» **Problem statement**
Wherever the word "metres" appears in a line below, that line counts; report the total number of such lines only.

=== Begin Enclosure ===

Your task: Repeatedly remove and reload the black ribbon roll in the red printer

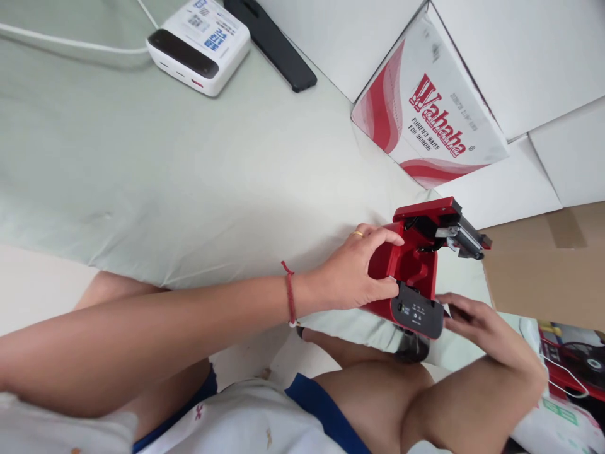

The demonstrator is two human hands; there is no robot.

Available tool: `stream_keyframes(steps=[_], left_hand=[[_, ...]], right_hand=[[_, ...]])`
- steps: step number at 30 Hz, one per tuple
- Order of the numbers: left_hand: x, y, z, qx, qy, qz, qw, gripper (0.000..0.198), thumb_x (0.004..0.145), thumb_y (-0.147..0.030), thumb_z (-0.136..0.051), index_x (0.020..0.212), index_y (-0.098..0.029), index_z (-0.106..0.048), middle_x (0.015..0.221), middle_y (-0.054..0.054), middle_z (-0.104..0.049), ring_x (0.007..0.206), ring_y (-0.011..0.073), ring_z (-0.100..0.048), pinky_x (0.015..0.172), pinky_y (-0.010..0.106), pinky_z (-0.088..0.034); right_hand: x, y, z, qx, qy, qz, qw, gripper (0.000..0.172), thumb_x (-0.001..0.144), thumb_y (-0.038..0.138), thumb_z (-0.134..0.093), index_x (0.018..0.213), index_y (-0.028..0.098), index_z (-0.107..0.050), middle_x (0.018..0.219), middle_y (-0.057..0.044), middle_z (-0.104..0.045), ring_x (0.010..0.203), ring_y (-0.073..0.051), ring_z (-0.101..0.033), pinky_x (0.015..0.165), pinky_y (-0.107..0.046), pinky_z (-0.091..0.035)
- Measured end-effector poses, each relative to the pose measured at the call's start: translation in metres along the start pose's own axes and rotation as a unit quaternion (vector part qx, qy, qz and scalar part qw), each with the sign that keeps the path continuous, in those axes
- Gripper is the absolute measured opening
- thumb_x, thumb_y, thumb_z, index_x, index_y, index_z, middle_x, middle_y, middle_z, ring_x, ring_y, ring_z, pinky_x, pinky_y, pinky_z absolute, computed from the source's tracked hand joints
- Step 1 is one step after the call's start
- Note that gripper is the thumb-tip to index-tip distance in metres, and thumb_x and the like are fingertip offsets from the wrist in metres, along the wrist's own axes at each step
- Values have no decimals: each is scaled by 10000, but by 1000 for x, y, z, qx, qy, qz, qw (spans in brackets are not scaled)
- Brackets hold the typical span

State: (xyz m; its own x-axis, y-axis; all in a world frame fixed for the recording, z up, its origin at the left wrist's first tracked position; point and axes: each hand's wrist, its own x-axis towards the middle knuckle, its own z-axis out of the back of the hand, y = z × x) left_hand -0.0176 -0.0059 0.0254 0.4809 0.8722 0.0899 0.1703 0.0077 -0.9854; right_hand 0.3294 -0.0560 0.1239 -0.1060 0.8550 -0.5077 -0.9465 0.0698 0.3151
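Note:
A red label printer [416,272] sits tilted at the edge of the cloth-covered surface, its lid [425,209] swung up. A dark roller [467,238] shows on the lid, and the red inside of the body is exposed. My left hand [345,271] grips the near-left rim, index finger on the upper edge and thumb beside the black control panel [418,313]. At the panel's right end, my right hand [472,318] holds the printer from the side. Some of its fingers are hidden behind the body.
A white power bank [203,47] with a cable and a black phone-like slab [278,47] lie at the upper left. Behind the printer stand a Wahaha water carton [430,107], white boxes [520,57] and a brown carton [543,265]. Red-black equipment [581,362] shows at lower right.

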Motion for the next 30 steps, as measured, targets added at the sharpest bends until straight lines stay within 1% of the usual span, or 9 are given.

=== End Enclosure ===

» **Result for this exercise**
2